▶ [Description of the task] Output exactly the lines that run from the line with "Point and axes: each" to the end of the material, both ends included, and no other lines.

▶ [Exercise data]
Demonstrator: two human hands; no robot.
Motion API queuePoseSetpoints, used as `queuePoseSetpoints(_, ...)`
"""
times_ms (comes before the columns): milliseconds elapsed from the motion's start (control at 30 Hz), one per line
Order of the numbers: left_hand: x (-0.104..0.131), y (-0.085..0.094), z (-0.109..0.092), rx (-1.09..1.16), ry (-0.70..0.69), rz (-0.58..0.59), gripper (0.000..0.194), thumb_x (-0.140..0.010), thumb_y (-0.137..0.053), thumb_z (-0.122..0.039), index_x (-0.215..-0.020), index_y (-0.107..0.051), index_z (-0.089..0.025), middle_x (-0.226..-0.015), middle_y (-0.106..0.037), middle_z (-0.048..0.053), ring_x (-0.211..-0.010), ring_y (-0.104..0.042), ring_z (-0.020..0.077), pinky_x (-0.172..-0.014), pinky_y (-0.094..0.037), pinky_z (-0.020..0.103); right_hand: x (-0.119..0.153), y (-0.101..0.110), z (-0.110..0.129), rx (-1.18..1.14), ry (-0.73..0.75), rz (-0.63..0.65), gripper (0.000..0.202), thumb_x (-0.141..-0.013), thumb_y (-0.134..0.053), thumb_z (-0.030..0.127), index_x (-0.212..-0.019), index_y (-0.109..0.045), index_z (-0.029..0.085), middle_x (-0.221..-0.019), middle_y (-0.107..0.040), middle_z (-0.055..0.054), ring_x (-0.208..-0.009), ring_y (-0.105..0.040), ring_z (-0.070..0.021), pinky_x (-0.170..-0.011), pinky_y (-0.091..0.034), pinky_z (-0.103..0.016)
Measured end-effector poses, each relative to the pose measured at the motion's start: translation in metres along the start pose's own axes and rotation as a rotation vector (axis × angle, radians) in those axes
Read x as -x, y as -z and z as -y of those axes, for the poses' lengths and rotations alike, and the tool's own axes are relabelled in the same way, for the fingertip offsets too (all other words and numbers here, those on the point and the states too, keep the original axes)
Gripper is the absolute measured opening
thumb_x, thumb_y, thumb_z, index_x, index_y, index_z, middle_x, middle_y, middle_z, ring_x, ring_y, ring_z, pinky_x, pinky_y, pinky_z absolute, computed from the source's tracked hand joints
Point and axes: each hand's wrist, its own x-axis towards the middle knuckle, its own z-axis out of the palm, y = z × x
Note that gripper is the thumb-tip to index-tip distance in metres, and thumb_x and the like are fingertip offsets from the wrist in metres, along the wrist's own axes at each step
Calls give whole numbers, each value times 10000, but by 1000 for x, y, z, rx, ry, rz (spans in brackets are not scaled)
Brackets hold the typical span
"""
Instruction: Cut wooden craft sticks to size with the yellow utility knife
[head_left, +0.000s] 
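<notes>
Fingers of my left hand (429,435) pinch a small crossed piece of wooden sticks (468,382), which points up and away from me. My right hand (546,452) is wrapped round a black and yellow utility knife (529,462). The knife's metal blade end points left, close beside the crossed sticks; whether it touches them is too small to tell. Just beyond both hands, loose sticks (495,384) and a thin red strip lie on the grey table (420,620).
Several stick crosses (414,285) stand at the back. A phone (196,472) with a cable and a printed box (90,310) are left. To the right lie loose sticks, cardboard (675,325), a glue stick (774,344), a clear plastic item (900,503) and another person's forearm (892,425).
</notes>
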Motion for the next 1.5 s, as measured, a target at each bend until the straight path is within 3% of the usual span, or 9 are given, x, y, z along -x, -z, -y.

▶ [Final answer]
Point and axes: each hand's wrist, its own x-axis towards the middle knuckle, its own z-axis out of the palm, y = z × x
Note that gripper is the thumb-tip to index-tip distance in metres, and thumb_x and the like are fingertip offsets from the wrist in metres, along the wrist's own axes at each step
Calls give whole numbers, each value times 10000, but by 1000 for x, y, z, rx, ry, rz (spans in brackets are not scaled)
Brackets hold the typical span
"""
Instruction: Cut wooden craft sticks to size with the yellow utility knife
[head_left, +0.000s] 
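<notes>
Fingers of my left hand (429,435) pinch a small crossed piece of wooden sticks (468,382), which points up and away from me. My right hand (546,452) is wrapped round a black and yellow utility knife (529,462). The knife's metal blade end points left, close beside the crossed sticks; whether it touches them is too small to tell. Just beyond both hands, loose sticks (495,384) and a thin red strip lie on the grey table (420,620).
Several stick crosses (414,285) stand at the back. A phone (196,472) with a cable and a printed box (90,310) are left. To the right lie loose sticks, cardboard (675,325), a glue stick (774,344), a clear plastic item (900,503) and another person's forearm (892,425).
</notes>
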Motion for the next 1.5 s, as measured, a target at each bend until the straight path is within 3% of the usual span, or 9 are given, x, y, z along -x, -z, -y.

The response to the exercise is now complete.